CN109504016B - PTC film, preparation method thereof and thermistor - Google Patents

Abstract

The invention relates to the field of a thermistor and a manufacturing method thereof, in particular to a PTC film and a preparation method thereof and a thermistor. A PTC film is prepared from a high molecular polymer which comprises the following raw materials in parts by weight: 30-40 parts of polystyrene HIPS, and 10-20 parts of one or more of polyethylene HDPE, polypropylene PP, polystyrene PS or polyvinylidene fluoride PVDF. The invention adopts two or three organic matters with different melting points as the matrix, when the temperature of the lithium battery rises, the PTC material generates double percolation action, the process can improve the repeatability of the resistance of the PTC material and weaken the NTC effect. When the lithium battery is in thermal runaway such as short circuit or overcharge, the resistance value of the PTC material is increased along with the rise of the temperature until the internal current is completely blocked, so that safety accidents such as fire and explosion are avoided.

Description

PTC film, preparation method thereof and thermistor

Technical Field

The invention relates to the field of a thermistor and a manufacturing method thereof, in particular to a PTC film and a preparation method thereof and a thermistor.

Background

Along with the rapid development of new energy automobiles, the requirement of the whole industry on the improvement of the energy density of the lithium battery is higher and higher, however, along with the improvement of the energy density, the safety problem of the lithium battery is also paid more and more attention by people. Once a lithium battery is operated under abuse conditions, such as short circuit, overcharge, etc., a series of side reactions occur inside the battery, and a large amount of heat is generated, thereby causing a safety problem.

In order to prevent a battery from generating a large amount of heat in a short time under the conditions of overcharge and short circuit, many battery factories need to install a thermosensitive device (PTC) inside or outside the battery, and at present, common PTC materials mainly use organic substances as a matrix, and conductive materials such as conductive carbon black, graphite, CNT, graphene and the like are doped into the matrix. However, most PTC films in the market have NTC (negative temperature coefficient) effect, and the surfaces of the conductive carbon have polar groups with different degrees, so that cohesive energy is stronger, and in addition, the carbon black has larger specific surface area and is difficult to disperse and easy to agglomerate in an organic matrix, so that the NTC effect of the PTC films is stronger, and the use is influenced.
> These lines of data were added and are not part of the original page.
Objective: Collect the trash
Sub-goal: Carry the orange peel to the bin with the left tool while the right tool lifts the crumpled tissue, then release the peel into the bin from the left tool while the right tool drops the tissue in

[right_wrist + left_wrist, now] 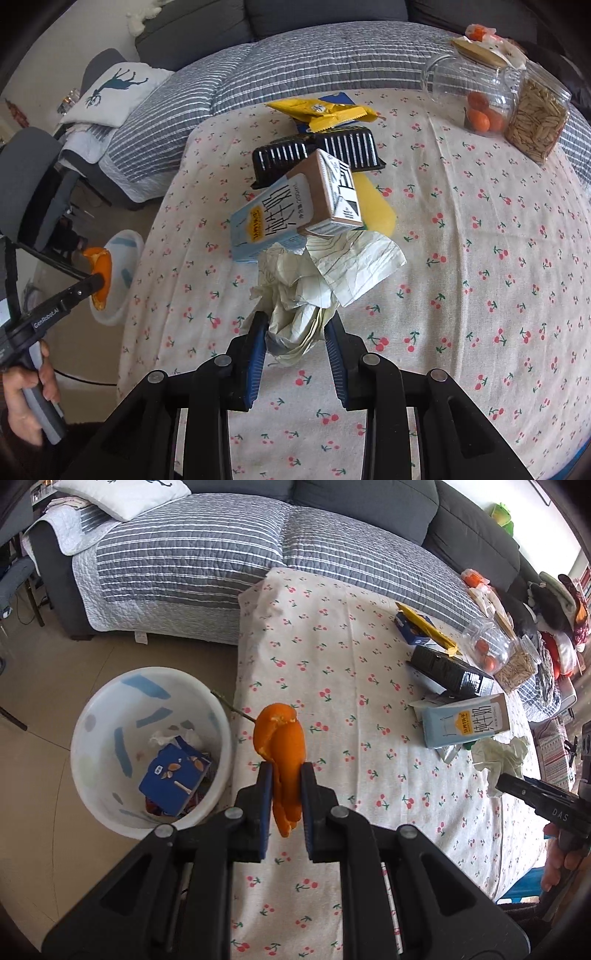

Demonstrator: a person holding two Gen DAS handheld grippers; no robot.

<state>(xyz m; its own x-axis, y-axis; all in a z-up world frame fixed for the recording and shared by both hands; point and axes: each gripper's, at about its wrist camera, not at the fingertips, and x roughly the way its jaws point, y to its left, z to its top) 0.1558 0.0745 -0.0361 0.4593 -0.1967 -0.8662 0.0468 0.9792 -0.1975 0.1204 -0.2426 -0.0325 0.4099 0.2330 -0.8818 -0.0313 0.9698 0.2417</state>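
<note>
A: Status of bin? White wastebasket (110, 738) on floor just beside tabletop (332, 657); already holding a blue carton (173, 775), a crumpled tissue, other scraps. Partly filled.

B: In transit: orange peel (282, 753), clamped between jaws of left gripper (284, 797), hanging over tabletop edge, near wastebasket rim but not yet above the opening. Not dropped.

A: Right side? Right gripper (295, 347) with jaws pressed onto crumpled paper (310, 288), wad bunched between blue pads; looks raised off the cloth, though contact with milk carton (291, 210) behind hard to rule out.

B: Remaining on tabletop: milk carton, black slatted tray (317, 155), yellow snack wrapper (325, 110). Glass jars (480, 96) of fruit and seeds probably keepers, not trash.

A: Estimate: roughly midway. Two items in hand, three or so left.
</note>
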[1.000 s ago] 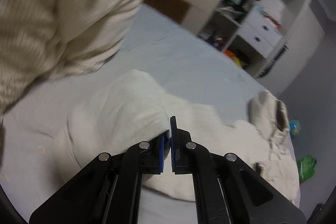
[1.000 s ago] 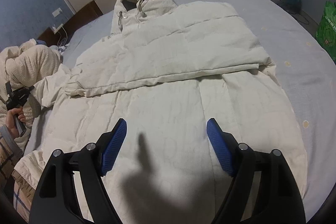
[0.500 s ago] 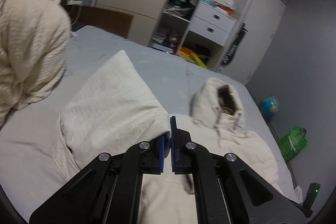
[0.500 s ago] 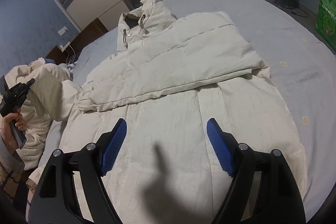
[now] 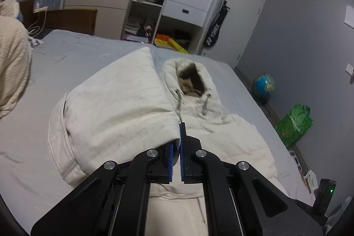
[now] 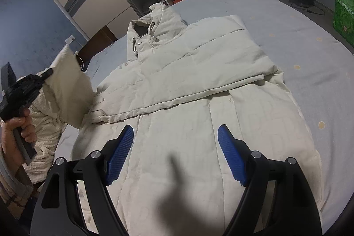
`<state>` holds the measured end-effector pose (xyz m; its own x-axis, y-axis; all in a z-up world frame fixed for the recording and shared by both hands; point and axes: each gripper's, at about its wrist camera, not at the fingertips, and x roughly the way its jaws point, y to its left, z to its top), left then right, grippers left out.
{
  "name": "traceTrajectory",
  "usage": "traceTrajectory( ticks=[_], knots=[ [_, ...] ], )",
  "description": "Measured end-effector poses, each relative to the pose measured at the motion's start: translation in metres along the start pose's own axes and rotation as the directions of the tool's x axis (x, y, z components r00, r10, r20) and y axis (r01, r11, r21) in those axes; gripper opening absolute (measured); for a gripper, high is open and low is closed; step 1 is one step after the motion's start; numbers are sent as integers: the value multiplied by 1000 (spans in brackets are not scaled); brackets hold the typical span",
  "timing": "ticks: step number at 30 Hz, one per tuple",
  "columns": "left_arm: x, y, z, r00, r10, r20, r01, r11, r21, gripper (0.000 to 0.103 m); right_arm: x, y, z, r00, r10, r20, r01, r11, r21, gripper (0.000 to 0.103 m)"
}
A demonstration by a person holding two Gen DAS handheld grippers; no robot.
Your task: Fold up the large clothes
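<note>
A large cream hooded puffer jacket (image 6: pixel 199 85) lies flat on the grey bed (image 6: pixel 298 41), hood (image 6: pixel 154 21) toward the wardrobe, one sleeve folded across its chest. My left gripper (image 5: pixel 177 143) is shut on the cuff of the other sleeve (image 5: pixel 115 107) and holds it lifted above the jacket's left side; it also shows in the right wrist view (image 6: pixel 26 90) with the sleeve (image 6: pixel 68 85) hanging from it. My right gripper (image 6: pixel 176 143) is open and empty, hovering over the jacket's lower body.
A cream knitted blanket (image 5: pixel 11 54) is piled at the bed's left. An open wardrobe with white drawers (image 5: pixel 188 6) stands beyond the bed. A globe (image 5: pixel 263 84) and a green bag (image 5: pixel 294 121) sit on the floor to the right.
My left gripper has raised the sleeve and swung it toward the jacket's hood. My right gripper has stayed open, shifting slightly over the lower jacket.
</note>
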<state>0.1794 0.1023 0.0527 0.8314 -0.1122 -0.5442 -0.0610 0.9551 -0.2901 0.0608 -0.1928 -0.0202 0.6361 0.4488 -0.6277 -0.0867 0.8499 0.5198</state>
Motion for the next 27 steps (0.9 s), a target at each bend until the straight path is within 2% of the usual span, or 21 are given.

Since many side reactions continuously occur inside the lithium battery when the temperature exceeds 100 ℃ during the use of the lithium battery, the PTC transition temperature for the lithium battery must be lower than 100 ℃. At present, the PTC material for the lithium battery mainly takes a single polyethylene high molecular polymer as a matrix, carbon black is added into the matrix as a conductive agent, the manufacturing process is simple, the PTC transition temperature is high (most of the PTC transition temperature exceeds 120 ℃), particularly, the NTC effect is obvious (namely, after a certain temperature is exceeded, the resistance value is reduced along with the temperature rise), and the PTC material cannot play a good protection role on the lithium battery.

Disclosure of Invention

Based on the defects, the invention provides a brand-new PTC film, and the preparation raw material of the film comprises high molecular polymer, wherein the high molecular polymer comprises the following components in parts by weight:

30-40 parts of polystyrene HIPS (high impact polystyrene),

10-20 parts of one or more of polyethylene HDPE, polypropylene PP, polystyrene PS or polyvinylidene fluoride PVDF.

Preferably, the high molecular polymer further includes:

10-15 parts of polymethyl methacrylate (PMMA).

More preferably, the high molecular polymer is composed of one or more of polystyrene HIPS, polyethylene HDPE, polypropylene PP, polystyrene PS or polyvinylidene fluoride PVDF, and polymethyl methacrylate PMMA.

The invention adopts two or three organic matters with different melting points as the matrix, when the temperature of the lithium battery rises, the PTC material generates double percolation action (namely the percolation process of the conductive agent in one continuous phase and the percolation process of the continuous phase in another polymer), and the process can improve the repeatability of the resistance of the PTC material and weaken the NTC effect. When the lithium battery is in thermal runaway such as short circuit or overcharge, the resistance value of the PTC material is increased along with the rise of the temperature until the internal current is completely blocked, so that safety accidents such as fire and explosion are avoided.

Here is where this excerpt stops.